Tears We Cannot Stop: A Sermon to White America by Michael Eric Dyson

Hardcover, 228 pages Pub January 17th 2017 by St Martin's Press ISBN13: 9781250135995

I never took the time to read or listen to Michael Eric Dyson before. He became an ordained Baptist minister at nineteen, so for very nearly forty years now he’s been using words to educate and persuade. He’s very good at it. He teaches now at Georgetown University, but he has taught at many major universities around the country. He doesn’t sound like an academic; his language is salty, strong. It appears that in addition to teaching, he consults for MSNBC, has a podcast, lectures at other universities, and has been publishing lectures and books for at least ten years.

White people may not see race because they were the dominant race & their view became normalized. This is not news. White culture was the norm. We didn’t feel the need to think or talk about race. Now we do. Dyson obliges by telling us what it is like growing up in America as a black man. He assures us neither he nor his black family are more exceptional than any other black family: “it can happen to any of us; it can happen to all of us.”
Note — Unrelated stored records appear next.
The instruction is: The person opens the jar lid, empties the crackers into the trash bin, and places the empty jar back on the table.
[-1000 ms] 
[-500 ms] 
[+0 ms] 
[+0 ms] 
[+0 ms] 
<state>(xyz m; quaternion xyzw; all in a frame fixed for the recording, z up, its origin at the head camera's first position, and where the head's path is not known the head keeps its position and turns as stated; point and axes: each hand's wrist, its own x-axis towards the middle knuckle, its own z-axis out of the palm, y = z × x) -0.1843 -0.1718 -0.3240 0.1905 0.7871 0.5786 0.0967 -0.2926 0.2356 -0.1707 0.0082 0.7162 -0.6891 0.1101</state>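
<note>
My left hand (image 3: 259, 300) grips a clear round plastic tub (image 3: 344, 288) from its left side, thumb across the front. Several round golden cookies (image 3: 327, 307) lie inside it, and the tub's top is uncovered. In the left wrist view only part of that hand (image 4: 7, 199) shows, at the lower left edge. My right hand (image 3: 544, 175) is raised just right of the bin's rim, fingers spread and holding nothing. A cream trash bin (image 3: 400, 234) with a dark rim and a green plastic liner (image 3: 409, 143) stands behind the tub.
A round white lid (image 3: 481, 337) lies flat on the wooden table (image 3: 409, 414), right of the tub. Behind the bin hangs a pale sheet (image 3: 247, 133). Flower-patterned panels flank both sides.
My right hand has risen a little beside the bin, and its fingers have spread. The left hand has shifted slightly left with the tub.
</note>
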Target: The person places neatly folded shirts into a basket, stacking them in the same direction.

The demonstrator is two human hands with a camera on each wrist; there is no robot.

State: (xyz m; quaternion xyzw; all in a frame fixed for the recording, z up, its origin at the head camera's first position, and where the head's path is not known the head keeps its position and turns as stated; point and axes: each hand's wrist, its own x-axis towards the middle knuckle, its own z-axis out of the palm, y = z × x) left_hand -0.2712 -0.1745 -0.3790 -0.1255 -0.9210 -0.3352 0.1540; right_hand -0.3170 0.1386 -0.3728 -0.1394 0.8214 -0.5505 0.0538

Dyson explains that a sermon was the only way he could get across the information he wants to convey in this book. The sermon is not scholarly, but in vernacular. It is filled with anecdote either he or members of his family experienced. He clearly feels white folk have some things about their behaviors or their compassion to consider in the context of God, goodness, and fairness. He has a tendency to insist on superlatives and opinion (e.g., BeyoncĂ© & MLKing are the best…ever) when his opinions on gradations of excellence don't matter. But the bigger issues he addresses are really critical to our understanding of race and the functioning of our democracy.

“Whiteness has privilege and power connected to it, no matter how poor you are.” Dyson explicitly addresses the objections some white ethnics may have about their experience with discrimination being similar to those of blacks. It is not so, he says, gives many examples of how it is not so. I agree with him that white people are not going to have as hard a time of it as people of color. It has nothing to do with culture. If we do not see this yet, we need to pay more attention.

In 1995 O.J. Simpson was acquitted when he was tried for murder. Many white folk didn’t understand why some black people were pleased that Simpson got off, given that he was clearly guilty. But that trial came a year or so after the trial of the police acquitted after the beating of Rodney King. Dyson takes a stab at explaining the thinking on both sides of the color line at that time. All this was twenty years ago and Dyson argues that white ignorance and police brutality is still happening. He is full of righteous anger when he says whiteness is a privilege and a shield…and an addiction. Sure it is.

Dyson is blunt, and he doesn’t let up after this point. All he things he has seen that need attention are laid on the table. There is more than enough here to make anyone feel full…even overwhelmed. But he has some stake in making us understand the urgency here: it is his kids and grandkids that are in danger every day. He talks at length about the terror black people feel when police become involved. This is an important discussion for white folks to internalize.

Discussion around criminality takes up most of the final third of this work. Dyson does not try to avoid difficult questions about policing, black-on-black crime, and incarceration. He wants this conversation and will provoke many listeners and readers to face their fear and their anger. Dyson asks why social engineers blast black communities for growing the seeds of their own destruction, when the same questions were not asked when crime was a problem when ghettos were filled with Irish, Italians, or Jews. This is worthwhile.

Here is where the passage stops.